Problem
Filter the records for lines holding the string "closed".

(Stored dataset items)
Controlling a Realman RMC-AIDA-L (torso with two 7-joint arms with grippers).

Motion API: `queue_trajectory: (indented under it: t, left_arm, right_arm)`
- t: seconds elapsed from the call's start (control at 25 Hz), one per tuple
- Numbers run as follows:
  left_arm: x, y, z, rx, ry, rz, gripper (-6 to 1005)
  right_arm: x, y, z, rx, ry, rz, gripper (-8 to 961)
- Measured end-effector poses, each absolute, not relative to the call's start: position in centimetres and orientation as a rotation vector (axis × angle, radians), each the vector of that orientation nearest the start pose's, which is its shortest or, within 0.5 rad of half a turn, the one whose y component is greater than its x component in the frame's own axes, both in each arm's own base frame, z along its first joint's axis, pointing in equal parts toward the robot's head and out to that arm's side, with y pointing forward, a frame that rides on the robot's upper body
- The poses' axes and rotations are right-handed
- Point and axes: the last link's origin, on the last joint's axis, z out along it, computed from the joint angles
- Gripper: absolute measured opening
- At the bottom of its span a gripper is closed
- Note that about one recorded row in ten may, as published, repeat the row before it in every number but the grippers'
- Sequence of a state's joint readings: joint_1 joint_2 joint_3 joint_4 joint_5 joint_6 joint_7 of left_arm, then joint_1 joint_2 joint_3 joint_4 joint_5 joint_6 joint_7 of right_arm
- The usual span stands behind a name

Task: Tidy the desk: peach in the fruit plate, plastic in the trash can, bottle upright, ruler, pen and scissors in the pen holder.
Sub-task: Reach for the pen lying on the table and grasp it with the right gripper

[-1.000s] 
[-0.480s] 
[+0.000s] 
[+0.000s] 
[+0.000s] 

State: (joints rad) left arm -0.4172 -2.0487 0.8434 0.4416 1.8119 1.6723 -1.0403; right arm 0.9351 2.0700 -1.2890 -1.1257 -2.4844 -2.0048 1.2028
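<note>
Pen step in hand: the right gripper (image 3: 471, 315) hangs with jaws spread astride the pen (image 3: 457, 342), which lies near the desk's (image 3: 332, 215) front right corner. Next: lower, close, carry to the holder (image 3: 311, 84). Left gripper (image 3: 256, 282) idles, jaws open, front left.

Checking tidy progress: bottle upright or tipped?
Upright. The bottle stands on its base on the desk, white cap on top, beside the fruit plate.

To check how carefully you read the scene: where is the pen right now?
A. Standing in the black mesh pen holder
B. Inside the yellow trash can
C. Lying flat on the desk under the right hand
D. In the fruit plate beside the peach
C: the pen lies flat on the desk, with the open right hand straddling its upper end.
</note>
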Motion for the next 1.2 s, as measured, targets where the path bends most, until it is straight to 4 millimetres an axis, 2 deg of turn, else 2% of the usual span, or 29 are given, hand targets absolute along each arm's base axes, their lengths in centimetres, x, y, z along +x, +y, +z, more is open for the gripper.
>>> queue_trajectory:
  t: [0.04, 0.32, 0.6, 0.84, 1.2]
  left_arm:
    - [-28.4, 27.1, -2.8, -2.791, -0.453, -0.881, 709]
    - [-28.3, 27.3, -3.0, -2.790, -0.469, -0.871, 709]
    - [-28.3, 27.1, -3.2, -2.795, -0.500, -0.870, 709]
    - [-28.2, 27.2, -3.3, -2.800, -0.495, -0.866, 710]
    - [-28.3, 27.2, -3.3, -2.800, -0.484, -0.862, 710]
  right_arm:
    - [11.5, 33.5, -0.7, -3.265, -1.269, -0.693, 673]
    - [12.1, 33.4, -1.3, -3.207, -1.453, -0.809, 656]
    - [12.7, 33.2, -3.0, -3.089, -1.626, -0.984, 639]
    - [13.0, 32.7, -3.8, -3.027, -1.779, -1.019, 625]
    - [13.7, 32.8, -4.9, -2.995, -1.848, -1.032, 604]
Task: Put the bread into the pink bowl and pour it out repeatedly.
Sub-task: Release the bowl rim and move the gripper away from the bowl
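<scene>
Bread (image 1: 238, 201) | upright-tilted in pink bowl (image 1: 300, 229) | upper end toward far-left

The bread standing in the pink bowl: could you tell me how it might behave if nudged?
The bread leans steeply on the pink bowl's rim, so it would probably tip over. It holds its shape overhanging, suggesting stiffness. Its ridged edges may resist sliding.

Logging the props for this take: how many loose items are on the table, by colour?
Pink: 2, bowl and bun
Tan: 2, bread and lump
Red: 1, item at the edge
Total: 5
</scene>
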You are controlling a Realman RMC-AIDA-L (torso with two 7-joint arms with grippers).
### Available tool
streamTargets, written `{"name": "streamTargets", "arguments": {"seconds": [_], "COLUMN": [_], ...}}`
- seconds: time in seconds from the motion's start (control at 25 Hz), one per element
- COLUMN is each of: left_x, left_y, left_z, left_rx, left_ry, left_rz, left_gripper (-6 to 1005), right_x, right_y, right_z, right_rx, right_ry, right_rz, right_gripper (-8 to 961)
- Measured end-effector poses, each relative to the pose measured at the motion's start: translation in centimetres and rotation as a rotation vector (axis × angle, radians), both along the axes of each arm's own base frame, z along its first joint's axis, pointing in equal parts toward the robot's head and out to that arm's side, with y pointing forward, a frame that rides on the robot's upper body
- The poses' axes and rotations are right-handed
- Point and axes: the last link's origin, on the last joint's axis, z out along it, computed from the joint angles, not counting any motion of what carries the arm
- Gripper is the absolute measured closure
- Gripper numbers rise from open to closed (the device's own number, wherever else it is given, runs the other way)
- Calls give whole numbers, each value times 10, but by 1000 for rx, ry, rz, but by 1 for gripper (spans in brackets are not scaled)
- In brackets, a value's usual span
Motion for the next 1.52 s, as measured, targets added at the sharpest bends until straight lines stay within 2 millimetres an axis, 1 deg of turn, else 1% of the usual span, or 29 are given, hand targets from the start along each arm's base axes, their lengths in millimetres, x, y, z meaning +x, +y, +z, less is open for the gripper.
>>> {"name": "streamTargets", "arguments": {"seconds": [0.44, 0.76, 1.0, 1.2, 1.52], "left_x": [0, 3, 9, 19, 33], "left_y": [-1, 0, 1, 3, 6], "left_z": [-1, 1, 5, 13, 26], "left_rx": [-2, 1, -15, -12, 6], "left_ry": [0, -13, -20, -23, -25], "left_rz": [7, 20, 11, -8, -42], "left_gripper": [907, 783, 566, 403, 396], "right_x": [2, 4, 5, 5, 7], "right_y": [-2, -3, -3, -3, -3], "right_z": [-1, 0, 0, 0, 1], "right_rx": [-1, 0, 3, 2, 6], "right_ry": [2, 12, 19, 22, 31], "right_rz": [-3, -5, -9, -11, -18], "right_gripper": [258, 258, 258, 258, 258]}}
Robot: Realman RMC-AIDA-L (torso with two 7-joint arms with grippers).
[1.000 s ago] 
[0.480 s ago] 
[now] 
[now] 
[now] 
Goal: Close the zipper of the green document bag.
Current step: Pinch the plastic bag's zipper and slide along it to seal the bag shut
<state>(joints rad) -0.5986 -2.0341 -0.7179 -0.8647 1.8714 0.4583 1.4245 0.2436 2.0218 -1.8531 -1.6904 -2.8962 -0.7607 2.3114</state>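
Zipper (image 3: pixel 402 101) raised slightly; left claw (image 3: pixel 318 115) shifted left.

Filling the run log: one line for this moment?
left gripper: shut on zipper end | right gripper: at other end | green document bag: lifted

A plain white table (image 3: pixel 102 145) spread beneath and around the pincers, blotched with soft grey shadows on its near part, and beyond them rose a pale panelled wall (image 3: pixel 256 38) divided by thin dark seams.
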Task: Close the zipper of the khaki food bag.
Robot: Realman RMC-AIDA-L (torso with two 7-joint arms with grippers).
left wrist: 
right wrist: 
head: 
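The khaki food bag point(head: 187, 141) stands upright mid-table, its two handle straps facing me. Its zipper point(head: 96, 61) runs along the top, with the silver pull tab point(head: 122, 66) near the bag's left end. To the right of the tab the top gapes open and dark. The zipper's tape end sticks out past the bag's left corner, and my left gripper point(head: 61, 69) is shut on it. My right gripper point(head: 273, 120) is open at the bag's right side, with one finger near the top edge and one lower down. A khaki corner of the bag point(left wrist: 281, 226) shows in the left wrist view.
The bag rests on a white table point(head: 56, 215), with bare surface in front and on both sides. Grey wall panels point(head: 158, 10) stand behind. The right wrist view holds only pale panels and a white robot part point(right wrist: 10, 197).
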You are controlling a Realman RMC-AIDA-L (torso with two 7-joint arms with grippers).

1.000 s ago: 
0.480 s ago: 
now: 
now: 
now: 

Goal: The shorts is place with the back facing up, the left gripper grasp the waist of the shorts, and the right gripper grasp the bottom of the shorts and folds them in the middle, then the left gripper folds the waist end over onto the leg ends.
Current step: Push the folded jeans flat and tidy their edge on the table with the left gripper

Task result
- At the bottom of its span a gripper is closed
- Gripper numbers rise from open to closed (the device's own number, wherever else it is given, runs the other way)

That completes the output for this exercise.